Initial consensus that ‘free’ has driven awareness and consumer take-up of location services which has allowed non-free models to develop due to the increased user basis.

‘Freemium’ is a word that I’ve never heard before, but seems to refer to a model whereby developers get a bunch of code for free, but then pay for more functionality.  I think.

Another question, is it realistic for free mobile applications to deliver enough in advertising revenue to make it worthwhile from a business point of view.

An example of an app that had 500,000 downloads but only generated about £2,000 over 6 months.

Sounds obvious but the point is made that it’s better to have less users on a more focused, relevant app than large numbers of downloads that doesn’t translate into users.

Plenty more discussion about business models and advantages and disadvantages of free services in the market dominated the rest of the afternoon.

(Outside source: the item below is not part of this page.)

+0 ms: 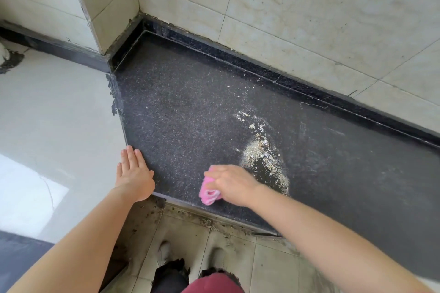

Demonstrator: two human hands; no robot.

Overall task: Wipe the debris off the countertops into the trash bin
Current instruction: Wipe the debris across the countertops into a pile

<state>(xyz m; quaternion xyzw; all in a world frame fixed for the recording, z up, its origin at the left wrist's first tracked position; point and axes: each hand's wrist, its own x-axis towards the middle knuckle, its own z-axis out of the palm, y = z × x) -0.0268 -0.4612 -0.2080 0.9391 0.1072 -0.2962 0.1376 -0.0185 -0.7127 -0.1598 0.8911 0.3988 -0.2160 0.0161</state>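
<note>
The left hand [134,171] lies flat and open on the near corner of the dark bench [190,107], holding nothing. Just to its right, the right hand [232,184] has its grip closed around a bunched pink cloth [209,191] pressed to the stone. Beyond it the debris [259,150] trails in a pale streak toward the front edge. No trash bin shows, so a careless sweep would likely spill grit onto the floor [238,257].

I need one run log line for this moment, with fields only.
left hand: flat on countertop edge | right hand: gripping pink cloth | debris: on countertop beside cloth | trash bin: not in view
</note>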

Around mapping it was suggested, and pretty much agreed, that base layer mapping would become free (following the model of OpenStreetMap for example) and the ‘free-ness’ would start drifting up through the chain with more and more location based data becoming available for nothing.

David Gordon, from Intel, summed up the strategic view quite nicely.

“Free is inevitable”, he said, it’s just matter of which services become free first and how businesses and individuals move around to find areas that have revenue potential.

Potentially threatening from a business point of view but genuinely exciting from an industry perspective – a world with free data, free tools, free location awareness, and free connectivity… but when?